Posted: Mon Jan 14, 2019 3:04 pm
by jon price
After a number of false starts, plan modifications, lacunae and general failure to focus the Connah's Quay baseboards are almost ready for tracklaying. The backstop for the layout is the LNWR Chester to Holyhead mainline, and this will probably be the first track laid. An amount of scenery will feature on the other side of the embankment in addition to the casette fiddleyard. The embankment substructure is finished, but obviously the sides require scenic add-ons.
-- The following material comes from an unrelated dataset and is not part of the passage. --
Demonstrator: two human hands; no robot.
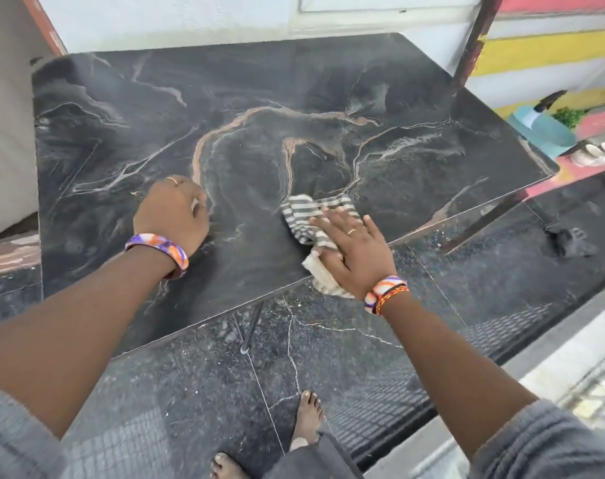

If you think the rail bridge is a bit low, well that is because it is: The headway is shown on the 1906 plan as 11' 9". The extra width is to accomodate the road which ran alongside the track. This had a 7' headway. I will probably ease the track headway a bit so that I can run some non-prototypical locos under Rule 1, but eventually I should be able to run to prototype if I manage to complete the scratchbuilds of the especially flat WM&CQR locos such as No8 that ran on this line

Re: Baseboards

Posted: Mon Jan 14, 2019 4:30 pm
by nberrington
Great start - for me overcoming the inertia of baseboard construction and all the head scratching that goes into conceiving the layout is the biggest hurdle.

Looks like the heavy lifting is done and you can start construction of a railway!